The weak point on the first earlier design was the push-buttons on the handset which failed quite quickly.


----------



## Eric The Viking (5 Oct 2011)

RogerS":1vw3x6a3 said:


> The weak point on the first earlier design was the push-buttons on the handset which failed quite quickly.



Did you try the "liquid soap + 4B pencil" trick? It's kept our Sony bathroom tranny going for several decades. 
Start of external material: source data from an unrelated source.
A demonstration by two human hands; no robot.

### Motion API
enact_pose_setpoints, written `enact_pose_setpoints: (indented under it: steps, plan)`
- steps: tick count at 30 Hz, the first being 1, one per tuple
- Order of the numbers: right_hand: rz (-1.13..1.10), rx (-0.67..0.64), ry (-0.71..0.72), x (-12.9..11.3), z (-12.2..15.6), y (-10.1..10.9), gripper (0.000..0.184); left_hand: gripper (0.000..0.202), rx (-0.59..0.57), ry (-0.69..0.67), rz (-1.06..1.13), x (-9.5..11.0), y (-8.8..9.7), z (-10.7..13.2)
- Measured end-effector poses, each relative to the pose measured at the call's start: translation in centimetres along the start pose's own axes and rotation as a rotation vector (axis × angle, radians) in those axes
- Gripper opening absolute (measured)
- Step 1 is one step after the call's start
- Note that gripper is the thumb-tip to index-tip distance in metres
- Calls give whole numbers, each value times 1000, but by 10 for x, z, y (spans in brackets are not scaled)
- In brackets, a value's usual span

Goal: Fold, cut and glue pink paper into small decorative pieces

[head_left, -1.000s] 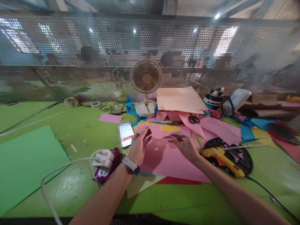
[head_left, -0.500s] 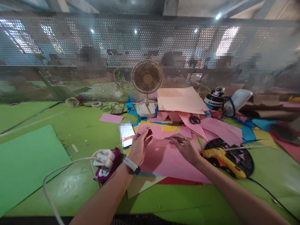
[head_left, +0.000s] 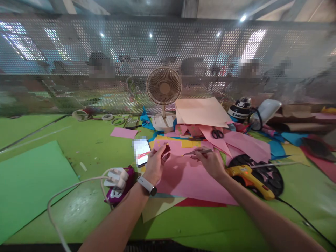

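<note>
My left hand (head_left: 155, 163), with a watch on its wrist, is closed over the pink sheets, its thumb and fingers around a small dark reddish piece (head_left: 167, 148) that I cannot fully make out. Across from it, my right hand (head_left: 210, 163) pinches slim metal tweezers (head_left: 191, 153), their tip pointing left toward the left hand. A tiny yellowish speck shows by that tip. Beneath both hands lies a large pink paper sheet (head_left: 189, 182). Just left of my left hand rests a phone (head_left: 143, 152) with a lit screen.
To the right, a yellow glue gun (head_left: 250, 179) lies over a black round tray (head_left: 275, 180). Black scissors (head_left: 217, 134) sit on the paper pile. A white fan (head_left: 164, 87) stands behind. Plugs (head_left: 117, 177) with a cable are at left, near a green sheet (head_left: 34, 185).
My right hand has shifted slightly right, and the tweezers' rear end is tilted higher. The left hand keeps its hold almost unmoved.
</note>
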State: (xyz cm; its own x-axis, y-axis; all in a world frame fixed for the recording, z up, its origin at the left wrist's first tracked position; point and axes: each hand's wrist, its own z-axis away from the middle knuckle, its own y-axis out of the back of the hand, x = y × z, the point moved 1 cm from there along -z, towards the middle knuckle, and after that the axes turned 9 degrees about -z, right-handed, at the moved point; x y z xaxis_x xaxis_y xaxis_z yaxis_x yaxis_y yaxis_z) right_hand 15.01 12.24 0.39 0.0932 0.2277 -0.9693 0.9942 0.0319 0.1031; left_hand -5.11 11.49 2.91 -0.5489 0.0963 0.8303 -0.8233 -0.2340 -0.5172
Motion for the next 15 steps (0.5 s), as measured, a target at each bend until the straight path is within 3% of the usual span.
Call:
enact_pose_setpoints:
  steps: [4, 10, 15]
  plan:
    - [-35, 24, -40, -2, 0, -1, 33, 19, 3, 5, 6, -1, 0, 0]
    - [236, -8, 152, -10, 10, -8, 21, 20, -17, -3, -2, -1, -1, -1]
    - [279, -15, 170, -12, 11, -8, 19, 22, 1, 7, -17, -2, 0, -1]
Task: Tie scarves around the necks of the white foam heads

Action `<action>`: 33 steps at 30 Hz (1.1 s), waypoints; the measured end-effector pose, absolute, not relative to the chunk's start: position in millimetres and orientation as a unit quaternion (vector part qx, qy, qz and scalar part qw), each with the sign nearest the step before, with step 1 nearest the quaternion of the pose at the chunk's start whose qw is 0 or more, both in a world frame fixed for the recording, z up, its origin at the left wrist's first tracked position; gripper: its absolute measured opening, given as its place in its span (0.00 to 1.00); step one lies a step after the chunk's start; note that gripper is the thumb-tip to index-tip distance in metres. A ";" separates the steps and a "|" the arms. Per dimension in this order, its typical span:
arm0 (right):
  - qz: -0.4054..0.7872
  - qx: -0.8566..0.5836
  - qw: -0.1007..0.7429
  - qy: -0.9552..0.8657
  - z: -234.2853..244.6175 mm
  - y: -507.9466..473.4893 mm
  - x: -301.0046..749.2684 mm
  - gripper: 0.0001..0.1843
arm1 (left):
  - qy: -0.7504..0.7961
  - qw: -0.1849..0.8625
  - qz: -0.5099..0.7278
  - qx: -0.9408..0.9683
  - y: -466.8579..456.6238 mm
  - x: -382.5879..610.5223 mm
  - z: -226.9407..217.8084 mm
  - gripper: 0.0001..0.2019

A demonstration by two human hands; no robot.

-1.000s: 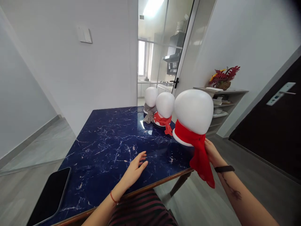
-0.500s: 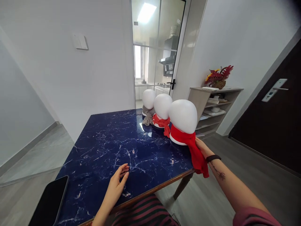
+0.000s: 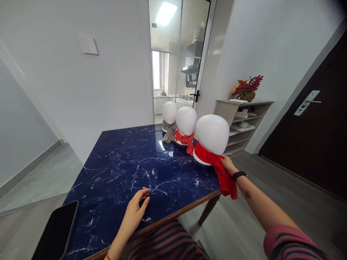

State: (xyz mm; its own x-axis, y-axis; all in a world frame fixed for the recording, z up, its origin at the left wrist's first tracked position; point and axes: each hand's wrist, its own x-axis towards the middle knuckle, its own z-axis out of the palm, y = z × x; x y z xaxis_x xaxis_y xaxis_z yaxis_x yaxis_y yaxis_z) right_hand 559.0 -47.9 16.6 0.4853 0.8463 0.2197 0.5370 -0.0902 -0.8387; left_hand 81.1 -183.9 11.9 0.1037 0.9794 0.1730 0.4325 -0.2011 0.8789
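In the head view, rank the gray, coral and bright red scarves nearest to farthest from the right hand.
1. Bright red scarf, at the right hand
2. Coral scarf, middle of the row
3. Gray scarf, row's far end

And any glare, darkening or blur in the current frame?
In the head view, the ceiling light is blown out through the glass door; bright glare patches sit on the blue tabletop; the top-right corner is dark; left hand and right hand show no obvious blur.
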 end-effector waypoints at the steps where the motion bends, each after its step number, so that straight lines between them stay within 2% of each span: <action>1: 0.159 -0.724 0.470 -0.479 17.6 -48.3 556.6 0.10 | 0.533 0.338 0.405 0.661 -183.9 81.5 12.2 0.14; 8: 0.116 -0.760 0.471 -0.433 37.2 -67.3 548.0 0.13 | 0.537 0.350 0.388 0.662 -174.6 79.2 17.8 0.14; 11: 0.003 -0.766 0.523 -0.374 40.1 -92.6 527.1 0.17 | 0.563 0.335 0.346 0.672 -158.9 73.2 21.2 0.15; 13: -0.098 -0.721 0.581 -0.364 36.7 -110.4 493.2 0.17 | 0.591 0.291 0.313 0.684 -142.3 70.2 24.5 0.16; 14: -0.099 -0.689 0.593 -0.404 34.5 -117.1 470.2 0.16 | 0.606 0.258 0.301 0.690 -132.5 69.5 27.1 0.16; 16: -0.021 -0.613 0.588 -0.527 32.6 -122.4 416.7 0.13 | 0.636 0.174 0.293 0.692 -111.2 69.5 34.4 0.17; 20: 0.150 -0.450 0.477 -0.740 44.2 -93.4 307.0 0.11 | 0.683 0.038 0.333 0.649 -71.7 65.3 49.5 0.15; 23: 0.249 -0.364 0.379 -0.813 49.9 -51.3 240.7 0.12 | 0.683 -0.002 0.356 0.638 -52.7 49.3 48.1 0.11; 26: 0.349 -0.359 0.315 -0.806 37.7 -17.3 194.5 0.12 | 0.664 0.002 0.373 0.648 -43.7 28.9 35.8 0.08; 28: 0.361 -0.383 0.324 -0.786 22.9 -5.1 176.7 0.10 | 0.651 0.009 0.379 0.657 -41.6 19.8 27.2 0.08; 33: 0.290 -0.379 0.366 -0.799 -2.5 -1.4 170.6 0.07 | 0.577 0.062 0.350 0.736 -44.5 21.8 19.6 0.12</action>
State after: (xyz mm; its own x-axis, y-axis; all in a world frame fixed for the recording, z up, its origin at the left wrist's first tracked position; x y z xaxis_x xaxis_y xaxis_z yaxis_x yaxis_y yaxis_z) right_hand 170.6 -1.4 -2.5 -0.4445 0.8184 0.3643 0.3942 0.5439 -0.7408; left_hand 21.8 -44.5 19.6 0.0898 0.8923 0.4424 0.8053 -0.3264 0.4948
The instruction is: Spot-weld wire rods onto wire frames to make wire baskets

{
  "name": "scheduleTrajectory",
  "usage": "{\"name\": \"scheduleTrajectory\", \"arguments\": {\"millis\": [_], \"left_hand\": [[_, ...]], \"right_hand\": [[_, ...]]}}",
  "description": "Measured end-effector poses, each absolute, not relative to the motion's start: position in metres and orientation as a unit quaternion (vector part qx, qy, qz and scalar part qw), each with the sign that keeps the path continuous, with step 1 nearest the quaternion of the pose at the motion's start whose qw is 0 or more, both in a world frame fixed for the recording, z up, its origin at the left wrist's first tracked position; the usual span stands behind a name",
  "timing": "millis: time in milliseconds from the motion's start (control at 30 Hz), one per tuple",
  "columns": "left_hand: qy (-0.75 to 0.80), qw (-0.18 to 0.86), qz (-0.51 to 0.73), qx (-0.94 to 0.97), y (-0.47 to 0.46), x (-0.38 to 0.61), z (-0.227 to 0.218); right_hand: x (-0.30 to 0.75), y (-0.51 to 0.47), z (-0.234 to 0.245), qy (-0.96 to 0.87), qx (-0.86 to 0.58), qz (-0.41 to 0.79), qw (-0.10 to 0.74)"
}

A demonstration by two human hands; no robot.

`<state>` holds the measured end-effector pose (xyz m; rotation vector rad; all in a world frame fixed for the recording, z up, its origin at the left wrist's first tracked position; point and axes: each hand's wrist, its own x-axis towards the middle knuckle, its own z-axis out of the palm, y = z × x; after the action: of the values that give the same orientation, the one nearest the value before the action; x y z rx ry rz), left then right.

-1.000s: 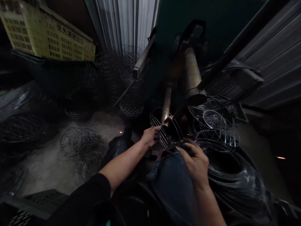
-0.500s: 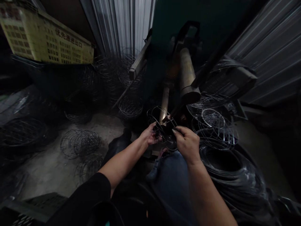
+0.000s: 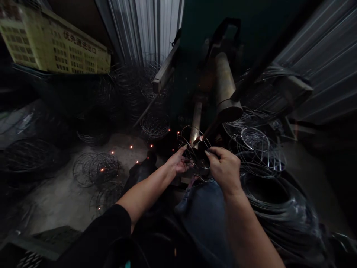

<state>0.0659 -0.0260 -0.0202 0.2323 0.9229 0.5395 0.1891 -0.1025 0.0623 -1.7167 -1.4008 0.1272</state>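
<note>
My left hand (image 3: 178, 162) grips the left edge of a round wire grille (image 3: 198, 153), fingers curled on its rim. On the grille's right side my right hand (image 3: 224, 166) pinches the wires with thumb and fingers. I hold the grille under the tip of a welding electrode arm (image 3: 206, 132) that comes down from a brass cylinder (image 3: 227, 89). Orange sparks (image 3: 131, 148) lie scattered across the floor to the left.
Finished wire grilles (image 3: 258, 149) are stacked at the right over large coils of wire (image 3: 279, 208). More wire baskets (image 3: 96, 167) lie on the concrete floor at left and behind. Corrugated metal walls stand at the back. A yellow printed sign (image 3: 55, 44) hangs upper left.
My right hand rose from the grille's lower right to pinch its right side. The grille moved up under the electrode tip, and sparks now fly out to the left.
</note>
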Motion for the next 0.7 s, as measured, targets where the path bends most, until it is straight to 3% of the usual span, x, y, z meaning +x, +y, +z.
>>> {"name": "scheduleTrajectory", "arguments": {"millis": [267, 367, 433, 500, 600, 700], "left_hand": [[0.478, 0.836, 0.210, 0.170, -0.023, 0.058, -0.034], [0.546, 0.680, 0.319, 0.371, -0.036, 0.042, -0.043], [0.502, 0.527, 0.418, 0.544, -0.047, 0.032, -0.050], [0.411, 0.436, 0.440, 0.669, -0.055, 0.029, -0.055], [0.354, 0.402, 0.428, 0.728, -0.059, 0.035, -0.062], [0.342, 0.397, 0.439, 0.730, -0.058, 0.044, -0.068]], "right_hand": [[0.190, -0.109, 0.068, -0.579, -0.681, 0.049, 0.447], [0.195, -0.140, 0.053, -0.547, -0.686, 0.039, 0.479], [0.198, -0.161, 0.030, -0.509, -0.701, 0.068, 0.495], [0.198, -0.178, 0.005, -0.465, -0.703, 0.127, 0.523], [0.193, -0.186, -0.014, -0.433, -0.690, 0.143, 0.563], [0.184, -0.180, -0.001, -0.485, -0.669, 0.086, 0.557]]}}
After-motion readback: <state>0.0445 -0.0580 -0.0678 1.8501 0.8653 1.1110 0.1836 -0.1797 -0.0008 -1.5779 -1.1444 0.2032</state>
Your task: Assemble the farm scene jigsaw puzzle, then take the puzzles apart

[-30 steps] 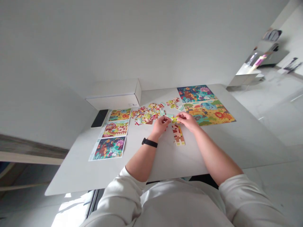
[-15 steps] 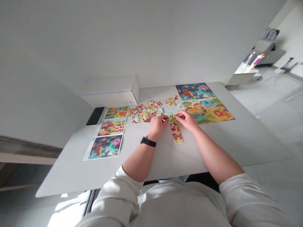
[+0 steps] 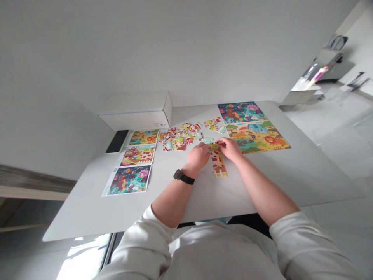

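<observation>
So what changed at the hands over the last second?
The left hand moved in toward the right hand, and together they brought the yellow-green puzzle piece down against the top of the joined strip of pieces. Whether it has locked in can't be seen. The loose pieces, picture sheets and assembled puzzle stayed put.

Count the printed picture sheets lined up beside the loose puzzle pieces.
3, in a column on the white table: a yellow scene farthest from the person, a barn scene in the middle, and a dark blue scene nearest. None looks hidden.
</observation>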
To be honest, I'm not sure I even really need the pencil: a good, no-glycerine, clean seems to work most of the time. Other people use that conductive silver paint for mending heated car windows (on the membrane pimples), but I haven't had as much success with it. I've also gently abraded the pimples with wet+dry.

Obviously none of the above are any good if the chip dies. It annoys me that Maplin won't sell the controllers separately - all that fuss about eco- friendliness and then encouraging you to throw out perfectly good controller modules when the remote breaks.


E.


----------



## RogerS (5 Oct 2011)

Eric The Viking":3leyq4hv said:


> RogerS":3leyq4hv said:
> 
> 
> > The weak point on the first earlier design was the push-buttons on the handset which failed quite quickly.
> ...



Liquid soap? A tranny in the bathroom? :shock: 

Not heard of that one. What's the process? Clean the contacts, dry and then rub a 4B pencil on?

Roger


----------



## Eric The Viking (5 Oct 2011)

RogerS":2tgjz849 said:


> What's the process? Clean the contacts, dry and then rub a 4B pencil on?



Pretty much. 

Plain hand soap is pretty devoid of nasties, and the contacts are usually a graphited rubber. Dry well before reassembly.

If that doesn't work rub a soft pencil into the rubber bumps, clean a bit with kitchen paper and try again.

If *that* doesn't work, abrade, ditto.

Or use silver paint.

You can usually get them going again. Works with TV remotes too.

E.


----------



## Hudson Carpentry (5 Oct 2011)

Eric The Viking":6bsbho3h said:


> Alan,
> 
> I'm in the process of remote-ing my own DX. It has an NVR that I'm ditching. It's a bit temperamental starting anyway, as the NVR has trouble latching in.
> 
> ...



This actually gave me an idea on how to solve the problem im having. Using a 12v remote switch module I could use this with a relay that would switch on the machine (with some rewiring) I could use this with a battery so when I leave the shop and Isolate the whole lot (which can be a few times a day) I wouldn't have to keep reprogramming.

Saying that if the ones you say work as they do then I wouldn't need batteries. I don't like maplins they seem to over charge, are these modules a reasonable price?

If your removing the DOL are you not removing the thermal overload protection or are you rewiring that into your mod?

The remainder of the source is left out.